In the 1994 Wisden Cricketers’ Almanack, esteemed cricket writer John Woodcock paid this wonderful tribute to Ian Botham and his great pal Viv Richards after the legends bowed out of the first-class game the previous summer.

John Woodcock was cricket correspondent of The Times from 1954 to 1987 and editor of Wisden from 1981 to 1986.

With the retirement last season, within a few weeks of each other, of Ian Botham and Vivian Richards, first-class cricket lost two of the greatest of all its stars. Botham and Richards were good companions.

Brought together by cricket, they became firm enough friends to spend a part of their winters going round the halls, exchanging banter with much the same abandon as they showed on the field. They had no particular talent for the stage, I think; but their prowess as cricketers deserves to be remembered for as long as the game is played.
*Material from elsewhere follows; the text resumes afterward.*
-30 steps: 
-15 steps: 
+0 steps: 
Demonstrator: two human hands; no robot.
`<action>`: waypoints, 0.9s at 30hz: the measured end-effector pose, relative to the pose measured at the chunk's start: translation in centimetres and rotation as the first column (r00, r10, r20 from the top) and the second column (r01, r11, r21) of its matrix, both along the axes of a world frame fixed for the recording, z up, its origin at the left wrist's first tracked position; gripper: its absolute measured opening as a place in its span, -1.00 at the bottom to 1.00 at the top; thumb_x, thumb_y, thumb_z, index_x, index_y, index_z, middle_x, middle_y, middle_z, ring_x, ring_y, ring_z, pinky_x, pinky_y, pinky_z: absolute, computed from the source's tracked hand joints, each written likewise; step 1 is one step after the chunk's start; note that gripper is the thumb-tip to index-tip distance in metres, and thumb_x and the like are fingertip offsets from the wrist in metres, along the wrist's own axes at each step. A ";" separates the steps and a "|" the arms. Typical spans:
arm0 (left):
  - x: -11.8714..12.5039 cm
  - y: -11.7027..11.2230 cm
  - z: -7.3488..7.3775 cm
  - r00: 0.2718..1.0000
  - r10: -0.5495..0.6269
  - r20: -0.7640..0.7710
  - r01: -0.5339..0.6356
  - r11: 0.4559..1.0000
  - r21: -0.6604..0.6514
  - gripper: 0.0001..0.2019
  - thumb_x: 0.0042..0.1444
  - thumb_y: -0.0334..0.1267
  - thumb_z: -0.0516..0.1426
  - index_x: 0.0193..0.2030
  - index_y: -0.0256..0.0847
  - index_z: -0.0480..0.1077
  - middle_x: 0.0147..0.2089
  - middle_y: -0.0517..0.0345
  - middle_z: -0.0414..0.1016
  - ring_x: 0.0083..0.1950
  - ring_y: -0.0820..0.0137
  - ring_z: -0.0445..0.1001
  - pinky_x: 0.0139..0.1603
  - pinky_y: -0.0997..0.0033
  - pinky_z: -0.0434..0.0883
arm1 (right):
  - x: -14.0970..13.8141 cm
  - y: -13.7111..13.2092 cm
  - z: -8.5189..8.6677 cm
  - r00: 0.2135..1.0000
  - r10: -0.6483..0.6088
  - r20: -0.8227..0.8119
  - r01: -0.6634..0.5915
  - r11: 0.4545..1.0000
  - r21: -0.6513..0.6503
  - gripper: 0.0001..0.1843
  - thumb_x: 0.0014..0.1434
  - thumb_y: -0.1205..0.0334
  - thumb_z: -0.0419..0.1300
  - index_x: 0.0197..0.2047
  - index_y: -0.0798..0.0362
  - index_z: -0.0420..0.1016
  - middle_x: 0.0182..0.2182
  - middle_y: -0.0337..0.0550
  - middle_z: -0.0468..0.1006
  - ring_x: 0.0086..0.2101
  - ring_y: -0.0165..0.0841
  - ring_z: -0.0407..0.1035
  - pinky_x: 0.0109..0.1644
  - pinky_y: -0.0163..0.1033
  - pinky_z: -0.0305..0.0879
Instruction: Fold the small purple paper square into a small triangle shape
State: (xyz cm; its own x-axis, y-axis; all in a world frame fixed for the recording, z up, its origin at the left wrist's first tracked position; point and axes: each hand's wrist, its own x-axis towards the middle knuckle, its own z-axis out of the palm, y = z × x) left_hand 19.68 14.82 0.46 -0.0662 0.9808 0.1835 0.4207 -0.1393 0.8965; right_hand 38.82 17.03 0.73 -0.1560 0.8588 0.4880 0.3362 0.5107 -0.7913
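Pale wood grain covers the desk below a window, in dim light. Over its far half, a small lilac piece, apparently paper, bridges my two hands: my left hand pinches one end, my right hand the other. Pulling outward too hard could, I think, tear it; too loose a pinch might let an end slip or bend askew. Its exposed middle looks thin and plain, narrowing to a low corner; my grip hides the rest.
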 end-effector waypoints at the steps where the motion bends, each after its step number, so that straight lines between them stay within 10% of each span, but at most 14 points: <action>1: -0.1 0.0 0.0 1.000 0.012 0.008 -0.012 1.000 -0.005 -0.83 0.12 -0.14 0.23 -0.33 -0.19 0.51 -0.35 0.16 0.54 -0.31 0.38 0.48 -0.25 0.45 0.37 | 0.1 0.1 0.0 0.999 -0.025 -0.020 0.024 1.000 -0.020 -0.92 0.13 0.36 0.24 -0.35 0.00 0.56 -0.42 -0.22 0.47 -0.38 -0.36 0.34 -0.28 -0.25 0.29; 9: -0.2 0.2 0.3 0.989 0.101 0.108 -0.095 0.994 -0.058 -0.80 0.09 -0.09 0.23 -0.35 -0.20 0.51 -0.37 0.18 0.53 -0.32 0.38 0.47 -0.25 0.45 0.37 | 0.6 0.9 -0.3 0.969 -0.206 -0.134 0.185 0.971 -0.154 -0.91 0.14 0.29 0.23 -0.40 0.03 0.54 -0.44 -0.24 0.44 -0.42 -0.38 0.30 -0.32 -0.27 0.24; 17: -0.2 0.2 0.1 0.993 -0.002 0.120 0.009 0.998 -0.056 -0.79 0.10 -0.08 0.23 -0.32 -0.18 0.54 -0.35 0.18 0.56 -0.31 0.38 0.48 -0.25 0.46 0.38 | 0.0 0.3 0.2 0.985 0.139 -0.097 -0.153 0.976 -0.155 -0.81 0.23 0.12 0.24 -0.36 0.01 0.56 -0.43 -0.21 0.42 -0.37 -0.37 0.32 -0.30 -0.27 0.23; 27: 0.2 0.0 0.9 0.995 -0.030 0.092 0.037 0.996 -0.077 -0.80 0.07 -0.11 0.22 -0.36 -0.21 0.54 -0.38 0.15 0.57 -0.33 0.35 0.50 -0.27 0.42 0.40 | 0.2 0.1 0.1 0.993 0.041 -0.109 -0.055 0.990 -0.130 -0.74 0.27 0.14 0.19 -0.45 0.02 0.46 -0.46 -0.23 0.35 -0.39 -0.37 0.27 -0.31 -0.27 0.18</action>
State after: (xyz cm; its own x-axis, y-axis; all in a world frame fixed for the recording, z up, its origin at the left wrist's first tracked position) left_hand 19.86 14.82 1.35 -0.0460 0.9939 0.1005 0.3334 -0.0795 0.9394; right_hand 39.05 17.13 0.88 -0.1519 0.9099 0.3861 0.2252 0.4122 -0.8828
To Botham the colour of a man’s skin was of small account. To Richards it mattered much more; more, sometimes, than was helpful. Botham was quite without artifice. You got what you saw. Richards was proudly and defiantly black. The swagger with which he walked to the wicket, flashing that Rastafarian wristlet; the air with which he looked round the field, the conviction with which he twiddled his bat, the condescension with which from time to time he failed, were all a part of one of the supreme acts in the history of the game. He was stamped with the image of a king. As he ruled, so too he raged, and so, in his tranquil moments, he responded to affection.
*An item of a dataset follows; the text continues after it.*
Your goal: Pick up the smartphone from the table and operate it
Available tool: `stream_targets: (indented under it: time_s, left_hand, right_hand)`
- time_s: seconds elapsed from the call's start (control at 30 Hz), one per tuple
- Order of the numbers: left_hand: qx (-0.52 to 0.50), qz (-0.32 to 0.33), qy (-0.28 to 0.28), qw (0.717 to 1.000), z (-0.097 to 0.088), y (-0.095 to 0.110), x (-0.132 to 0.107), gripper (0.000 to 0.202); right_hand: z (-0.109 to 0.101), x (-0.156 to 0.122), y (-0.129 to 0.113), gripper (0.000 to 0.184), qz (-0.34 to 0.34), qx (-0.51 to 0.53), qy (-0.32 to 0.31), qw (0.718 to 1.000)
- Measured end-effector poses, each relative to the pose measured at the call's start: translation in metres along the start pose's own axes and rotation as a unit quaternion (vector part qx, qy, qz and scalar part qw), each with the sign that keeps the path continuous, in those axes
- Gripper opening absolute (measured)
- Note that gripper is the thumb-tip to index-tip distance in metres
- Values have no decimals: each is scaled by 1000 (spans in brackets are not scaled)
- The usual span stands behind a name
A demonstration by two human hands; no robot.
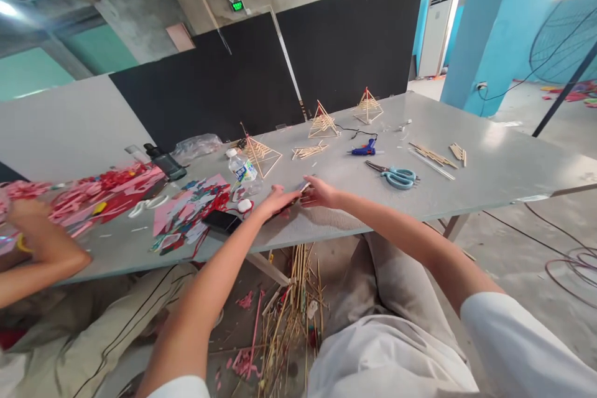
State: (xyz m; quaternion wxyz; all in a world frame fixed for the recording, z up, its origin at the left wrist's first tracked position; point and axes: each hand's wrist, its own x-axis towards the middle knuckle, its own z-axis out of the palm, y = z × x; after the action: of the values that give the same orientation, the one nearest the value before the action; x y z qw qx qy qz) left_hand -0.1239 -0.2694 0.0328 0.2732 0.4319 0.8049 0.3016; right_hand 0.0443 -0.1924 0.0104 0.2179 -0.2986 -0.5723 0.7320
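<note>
My left hand and my right hand meet low over the near edge of the grey table. Their fingers close around a small, thin item with a pale end; the fingers cover most of it, so its kind is unclear. Just beyond my left hand are a plastic bottle with a white cap and a small white case. Past my hands lies a loose pile of short wooden sticks. To the right of my right hand rest blue-handled scissors and a blue glue gun.
Stick pyramids stand toward the back of the table. More cut sticks lie right. At left are colored scraps, a black box and a co-worker's arm. Long sticks litter the floor below.
</note>
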Motion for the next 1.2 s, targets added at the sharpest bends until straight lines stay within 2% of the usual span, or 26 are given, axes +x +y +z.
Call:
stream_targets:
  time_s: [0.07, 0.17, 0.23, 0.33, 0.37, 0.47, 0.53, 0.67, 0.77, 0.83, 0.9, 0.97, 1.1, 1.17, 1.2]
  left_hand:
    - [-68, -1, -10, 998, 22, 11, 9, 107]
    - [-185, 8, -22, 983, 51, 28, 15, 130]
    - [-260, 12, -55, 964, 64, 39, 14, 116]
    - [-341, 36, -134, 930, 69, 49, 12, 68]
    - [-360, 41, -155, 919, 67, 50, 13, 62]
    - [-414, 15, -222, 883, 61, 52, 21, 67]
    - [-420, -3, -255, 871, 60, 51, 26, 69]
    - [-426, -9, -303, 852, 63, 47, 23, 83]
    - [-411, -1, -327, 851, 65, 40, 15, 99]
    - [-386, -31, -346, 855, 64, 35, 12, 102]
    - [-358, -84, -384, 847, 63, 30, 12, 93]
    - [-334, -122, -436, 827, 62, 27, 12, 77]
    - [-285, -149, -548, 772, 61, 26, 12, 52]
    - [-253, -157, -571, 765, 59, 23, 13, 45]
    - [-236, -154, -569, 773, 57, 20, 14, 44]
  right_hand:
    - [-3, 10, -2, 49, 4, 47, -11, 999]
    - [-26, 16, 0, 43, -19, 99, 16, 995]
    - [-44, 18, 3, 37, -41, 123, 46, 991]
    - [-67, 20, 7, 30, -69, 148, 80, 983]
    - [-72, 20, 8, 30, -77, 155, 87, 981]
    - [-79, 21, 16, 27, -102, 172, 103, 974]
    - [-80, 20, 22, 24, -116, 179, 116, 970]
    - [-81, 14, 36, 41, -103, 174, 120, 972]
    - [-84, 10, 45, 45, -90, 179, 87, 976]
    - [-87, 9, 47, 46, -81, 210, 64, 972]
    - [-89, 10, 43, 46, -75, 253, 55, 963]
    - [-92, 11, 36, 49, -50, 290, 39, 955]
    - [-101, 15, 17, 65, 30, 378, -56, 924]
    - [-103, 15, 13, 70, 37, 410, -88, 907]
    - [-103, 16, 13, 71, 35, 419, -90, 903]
Viv was a hard cricketer, but a chivalrous, warm-hearted and unselfish one. In the years of his maturity his love of the game and still-unwavering determination inspired Glamorgan to a season to remember. Botham was just as fiercely competitive, just as chivalrous and chauvinistic, and just as contemptuous of averages.

His marathon walks undertaken to raise funds for leukaemia have been magnificent, and reflect an abundantly generous spirit. He, too, “sounded forth the trumpet that shall never call retreat”. They are two of the immortals, and it is an honour to salute them as such.